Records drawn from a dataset
[Start of section]

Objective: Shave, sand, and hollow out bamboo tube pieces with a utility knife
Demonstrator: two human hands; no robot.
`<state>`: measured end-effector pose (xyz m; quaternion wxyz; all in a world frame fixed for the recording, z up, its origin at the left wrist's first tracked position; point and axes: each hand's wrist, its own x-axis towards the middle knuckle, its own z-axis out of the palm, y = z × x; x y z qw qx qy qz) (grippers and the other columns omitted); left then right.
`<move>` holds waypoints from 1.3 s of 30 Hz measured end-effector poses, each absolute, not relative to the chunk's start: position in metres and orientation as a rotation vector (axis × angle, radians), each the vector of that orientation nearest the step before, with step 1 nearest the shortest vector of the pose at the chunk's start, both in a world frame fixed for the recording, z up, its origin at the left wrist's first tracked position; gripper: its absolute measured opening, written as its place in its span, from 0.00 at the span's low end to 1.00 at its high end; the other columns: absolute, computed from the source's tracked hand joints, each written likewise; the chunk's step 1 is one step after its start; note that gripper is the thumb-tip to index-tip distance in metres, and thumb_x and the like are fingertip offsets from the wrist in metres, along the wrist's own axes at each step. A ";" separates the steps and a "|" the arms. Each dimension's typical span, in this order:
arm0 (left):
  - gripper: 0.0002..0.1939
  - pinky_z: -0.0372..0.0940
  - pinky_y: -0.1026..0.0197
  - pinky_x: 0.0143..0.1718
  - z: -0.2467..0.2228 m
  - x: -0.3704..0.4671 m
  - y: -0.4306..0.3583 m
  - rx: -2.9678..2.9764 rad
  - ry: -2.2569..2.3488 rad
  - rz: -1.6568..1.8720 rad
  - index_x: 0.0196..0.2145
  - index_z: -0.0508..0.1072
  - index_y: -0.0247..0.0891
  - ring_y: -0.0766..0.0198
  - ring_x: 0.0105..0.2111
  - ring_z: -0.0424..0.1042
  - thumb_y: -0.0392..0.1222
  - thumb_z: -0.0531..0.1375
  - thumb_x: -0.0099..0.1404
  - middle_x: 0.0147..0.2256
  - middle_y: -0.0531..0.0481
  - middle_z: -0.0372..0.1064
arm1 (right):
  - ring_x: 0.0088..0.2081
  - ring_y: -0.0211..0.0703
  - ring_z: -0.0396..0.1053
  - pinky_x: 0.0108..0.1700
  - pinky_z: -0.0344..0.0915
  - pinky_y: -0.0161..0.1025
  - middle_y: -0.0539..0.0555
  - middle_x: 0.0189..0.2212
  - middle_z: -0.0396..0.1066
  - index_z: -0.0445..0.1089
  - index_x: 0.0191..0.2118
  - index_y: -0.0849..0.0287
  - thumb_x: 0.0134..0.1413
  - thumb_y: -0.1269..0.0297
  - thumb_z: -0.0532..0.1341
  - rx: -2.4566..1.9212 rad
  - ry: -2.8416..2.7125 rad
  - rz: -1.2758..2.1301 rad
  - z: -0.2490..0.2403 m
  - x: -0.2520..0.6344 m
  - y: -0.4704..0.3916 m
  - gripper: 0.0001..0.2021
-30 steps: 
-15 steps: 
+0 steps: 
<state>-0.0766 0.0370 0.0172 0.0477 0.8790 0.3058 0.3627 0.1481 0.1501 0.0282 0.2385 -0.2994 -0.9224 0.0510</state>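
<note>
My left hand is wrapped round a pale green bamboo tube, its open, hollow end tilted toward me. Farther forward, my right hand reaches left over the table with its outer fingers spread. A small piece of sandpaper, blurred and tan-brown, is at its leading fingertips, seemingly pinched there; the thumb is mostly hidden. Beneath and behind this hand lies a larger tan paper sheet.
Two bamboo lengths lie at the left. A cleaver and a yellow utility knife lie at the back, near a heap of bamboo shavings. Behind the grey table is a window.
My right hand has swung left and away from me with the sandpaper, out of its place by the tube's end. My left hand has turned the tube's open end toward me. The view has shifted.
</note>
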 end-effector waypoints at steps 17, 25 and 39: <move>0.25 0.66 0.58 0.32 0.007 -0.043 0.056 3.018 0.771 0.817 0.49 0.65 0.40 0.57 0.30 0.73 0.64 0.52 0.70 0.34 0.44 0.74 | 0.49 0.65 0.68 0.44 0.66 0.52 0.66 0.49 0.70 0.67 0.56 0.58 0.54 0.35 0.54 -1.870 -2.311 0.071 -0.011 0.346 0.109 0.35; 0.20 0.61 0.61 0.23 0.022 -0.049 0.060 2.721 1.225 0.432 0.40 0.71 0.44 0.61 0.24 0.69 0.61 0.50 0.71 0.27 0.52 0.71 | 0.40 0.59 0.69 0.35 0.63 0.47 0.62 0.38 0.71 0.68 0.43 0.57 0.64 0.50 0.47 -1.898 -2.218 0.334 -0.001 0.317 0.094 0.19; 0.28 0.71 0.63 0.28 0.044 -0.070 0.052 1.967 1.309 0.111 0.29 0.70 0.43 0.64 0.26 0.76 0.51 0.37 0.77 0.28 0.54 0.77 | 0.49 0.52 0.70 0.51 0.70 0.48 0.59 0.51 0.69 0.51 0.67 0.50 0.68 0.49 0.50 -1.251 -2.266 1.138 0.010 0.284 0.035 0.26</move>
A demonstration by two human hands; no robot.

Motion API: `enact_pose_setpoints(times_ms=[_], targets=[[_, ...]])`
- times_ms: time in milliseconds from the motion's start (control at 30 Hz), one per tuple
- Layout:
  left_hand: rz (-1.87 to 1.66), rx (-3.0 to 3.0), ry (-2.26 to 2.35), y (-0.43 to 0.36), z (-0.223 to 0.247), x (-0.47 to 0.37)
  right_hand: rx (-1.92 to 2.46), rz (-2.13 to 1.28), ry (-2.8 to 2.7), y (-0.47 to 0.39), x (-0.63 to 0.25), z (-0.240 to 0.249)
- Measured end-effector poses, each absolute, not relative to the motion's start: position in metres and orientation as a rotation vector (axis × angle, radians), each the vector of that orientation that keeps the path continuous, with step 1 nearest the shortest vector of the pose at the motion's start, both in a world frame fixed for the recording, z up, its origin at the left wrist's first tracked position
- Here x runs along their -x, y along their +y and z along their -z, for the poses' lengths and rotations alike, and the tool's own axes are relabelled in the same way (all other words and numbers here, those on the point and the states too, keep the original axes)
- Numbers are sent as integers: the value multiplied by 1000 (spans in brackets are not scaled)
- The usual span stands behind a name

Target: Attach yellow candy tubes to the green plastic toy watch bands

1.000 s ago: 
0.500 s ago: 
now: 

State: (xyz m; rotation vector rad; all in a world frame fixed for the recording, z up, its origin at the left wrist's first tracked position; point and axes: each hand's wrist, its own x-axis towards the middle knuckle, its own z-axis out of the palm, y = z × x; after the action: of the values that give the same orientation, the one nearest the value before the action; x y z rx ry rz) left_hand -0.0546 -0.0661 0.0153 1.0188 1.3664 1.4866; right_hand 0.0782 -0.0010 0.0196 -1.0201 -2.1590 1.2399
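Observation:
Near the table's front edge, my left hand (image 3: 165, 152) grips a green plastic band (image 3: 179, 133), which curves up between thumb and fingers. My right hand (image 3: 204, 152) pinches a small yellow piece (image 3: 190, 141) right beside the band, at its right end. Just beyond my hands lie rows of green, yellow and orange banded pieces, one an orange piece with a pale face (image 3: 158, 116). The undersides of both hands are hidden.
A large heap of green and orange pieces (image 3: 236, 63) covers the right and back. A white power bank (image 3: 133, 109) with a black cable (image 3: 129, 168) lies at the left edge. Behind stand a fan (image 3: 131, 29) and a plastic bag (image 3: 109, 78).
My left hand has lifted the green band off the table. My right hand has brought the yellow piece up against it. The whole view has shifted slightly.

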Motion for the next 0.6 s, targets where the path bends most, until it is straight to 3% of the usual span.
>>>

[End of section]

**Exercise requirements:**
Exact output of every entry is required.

**Reply to the exercise:**
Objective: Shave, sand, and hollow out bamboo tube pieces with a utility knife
Demonstrator: two human hands; no robot.
`<state>`: measured end-effector pose (xyz m; quaternion wxyz; all in a world frame fixed for the recording, z up, its origin at the left wrist's first tracked position; point and axes: each hand's wrist, its own x-axis towards the middle knuckle, its own z-axis out of the palm, y = z × x; x y z qw qx qy qz) (grippers and the other columns omitted); left then right.
`<move>` holds waypoints from 1.3 s of 30 Hz measured end-effector poses, each absolute, not relative to the chunk's start: position in metres and orientation as a rotation vector (axis × angle, radians), each the vector of that orientation nearest the step before, with step 1 nearest the shortest vector of the pose at the chunk's start, both in a world frame fixed for the recording, z up, its origin at the left wrist's first tracked position; gripper: its absolute measured opening, written as its place in its span, from 0.00 at the span's low end to 1.00 at its high end; the other columns: absolute, computed from the source's tracked hand joints, each written likewise; the chunk's step 1 is one step after its start; note that gripper is the thumb-tip to index-tip distance in metres, and thumb_x and the like are fingertip offsets from the wrist in metres, along the wrist's own axes at each step. A ";" separates the steps and a "|" the arms. Each dimension's typical span, in this order:
arm0 (left):
  - gripper: 0.0002..0.1939
  - pinky_z: -0.0372..0.0940
  - pinky_y: -0.1026..0.0197
  - pinky_x: 0.0143..0.1718
  - z: -0.2467..0.2228 m
  - x: -0.3704..0.4671 m
  - y: -0.4306..0.3583 m
  - rx: -2.9678..2.9764 rad
  - ry: -2.2569..2.3488 rad
  - rz: -1.6568..1.8720 rad
  - index_x: 0.0196..0.2145
  - index_z: -0.0508..0.1072
  - index_y: -0.0247..0.0891
  - ring_y: -0.0766..0.0198
  - ring_x: 0.0105..0.2111
  - ring_z: -0.0424..0.1042
  - thumb_y: -0.0392..0.1222
  - thumb_z: -0.0531..0.1375
  - thumb_x: -0.0099..0.1404
  - middle_x: 0.0147..0.2256
  - middle_y: -0.0531..0.0481
  - middle_z: -0.0372..0.1064
arm1 (right):
  - ring_x: 0.0088..0.2081
  - ring_y: -0.0211..0.0703
  - ring_z: -0.0396..0.1053
  - pinky_x: 0.0108..0.1700
  - pinky_z: -0.0344..0.0915
  - pinky_y: -0.0161..0.1025
  - middle_y: -0.0539..0.0555
  - middle_x: 0.0189..0.2212
  - middle_z: -0.0396..0.1066
  - index_z: -0.0445..0.1089
  - index_x: 0.0191..0.2118
  - index_y: -0.0849..0.0287
  - thumb_x: 0.0134..0.1413
  - thumb_y: -0.1269..0.0297
  - thumb_z: -0.0532..0.1341
  - rx: -2.4566..1.9212 rad
  - ry: -2.8416..2.7125 rad
  - rz: -1.2758..2.1301 rad
  - z: -0.2490..0.2403 m
  - x: -0.2520..0.6344 m
  - y: -0.4704..0.3916 m
  - gripper: 0.0001..0.2021
-30 steps: 
-15 steps: 
+0 steps: 
<state>-0.0766 0.0370 0.0172 0.0477 0.8790 0.3058 0.3627 0.1481 0.1501 0.0282 0.2385 -0.2994 -0.9224 0.0510</state>
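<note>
My left hand is wrapped round a pale green bamboo tube, its open, hollow end tilted toward me. Farther forward, my right hand reaches left over the table with its outer fingers spread. A small piece of sandpaper, blurred and tan-brown, is at its leading fingertips, seemingly pinched there; the thumb is mostly hidden. Beneath and behind this hand lies a larger tan paper sheet.
Two bamboo lengths lie at the left. A cleaver and a yellow utility knife lie at the back, near a heap of bamboo shavings. Behind the grey table is a window.
My right hand has swung left and away from me with the sandpaper, out of its place by the tube's end. My left hand has turned the tube's open end toward me. The view has shifted.
</note>
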 end-effector waypoints at steps 17, 25 and 39: <move>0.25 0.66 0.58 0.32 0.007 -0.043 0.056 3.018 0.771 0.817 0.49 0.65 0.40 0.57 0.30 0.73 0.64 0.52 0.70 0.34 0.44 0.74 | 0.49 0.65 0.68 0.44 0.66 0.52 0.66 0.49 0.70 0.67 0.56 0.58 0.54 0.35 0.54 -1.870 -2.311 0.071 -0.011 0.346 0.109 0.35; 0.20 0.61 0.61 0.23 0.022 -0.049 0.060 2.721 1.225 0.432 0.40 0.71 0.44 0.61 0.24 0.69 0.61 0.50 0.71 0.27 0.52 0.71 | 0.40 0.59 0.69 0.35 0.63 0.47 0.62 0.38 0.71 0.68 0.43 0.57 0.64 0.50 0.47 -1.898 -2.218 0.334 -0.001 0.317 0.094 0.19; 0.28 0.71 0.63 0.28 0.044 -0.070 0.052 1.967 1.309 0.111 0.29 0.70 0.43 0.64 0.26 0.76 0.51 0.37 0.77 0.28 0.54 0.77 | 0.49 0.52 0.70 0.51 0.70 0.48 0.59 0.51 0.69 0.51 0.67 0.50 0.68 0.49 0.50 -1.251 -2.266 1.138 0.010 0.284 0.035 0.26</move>
A demonstration by two human hands; no robot.

Motion API: `enact_pose_setpoints(times_ms=[_], targets=[[_, ...]])`
- times_ms: time in milliseconds from the motion's start (control at 30 Hz), one per tuple
- Layout:
  left_hand: rz (-1.87 to 1.66), rx (-3.0 to 3.0), ry (-2.26 to 2.35), y (-0.43 to 0.36), z (-0.223 to 0.247), x (-0.47 to 0.37)
  right_hand: rx (-1.92 to 2.46), rz (-2.13 to 1.28), ry (-2.8 to 2.7), y (-0.47 to 0.39), x (-0.63 to 0.25), z (-0.240 to 0.249)
- Measured end-effector poses, each absolute, not relative to the motion's start: position in metres and orientation as a rotation vector (axis × angle, radians), each the vector of that orientation that keeps the path continuous, with step 1 nearest the shortest vector of the pose at the motion's start, both in a world frame fixed for the recording, z up, its origin at the left wrist's first tracked position
- Here x runs along their -x, y along their +y and z along their -z, for the poses' lengths and rotations alike, and the tool's own axes are relabelled in the same way (all other words and numbers here, those on the point and the states too, keep the original axes)
- Numbers are sent as integers: the value multiplied by 1000 (spans in brackets are not scaled)
- The usual span stands behind a name

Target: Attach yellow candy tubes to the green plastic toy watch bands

1.000 s ago: 
0.500 s ago: 
now: 

State: (xyz m; rotation vector rad; all in a world frame fixed for the recording, z up, its origin at the left wrist's first tracked position; point and axes: each hand's wrist, its own x-axis towards the middle knuckle, its own z-axis out of the palm, y = z × x; after the action: of the values that give the same orientation, the one nearest the value before the action; x y z rx ry rz) left_hand -0.0546 -0.0661 0.0153 1.0188 1.3664 1.4866; right_hand 0.0782 -0.0010 0.0196 -1.0201 -2.1590 1.2399
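Observation:
Near the table's front edge, my left hand (image 3: 165, 152) grips a green plastic band (image 3: 179, 133), which curves up between thumb and fingers. My right hand (image 3: 204, 152) pinches a small yellow piece (image 3: 190, 141) right beside the band, at its right end. Just beyond my hands lie rows of green, yellow and orange banded pieces, one an orange piece with a pale face (image 3: 158, 116). The undersides of both hands are hidden.
A large heap of green and orange pieces (image 3: 236, 63) covers the right and back. A white power bank (image 3: 133, 109) with a black cable (image 3: 129, 168) lies at the left edge. Behind stand a fan (image 3: 131, 29) and a plastic bag (image 3: 109, 78).
My left hand has lifted the green band off the table. My right hand has brought the yellow piece up against it. The whole view has shifted slightly.
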
Motion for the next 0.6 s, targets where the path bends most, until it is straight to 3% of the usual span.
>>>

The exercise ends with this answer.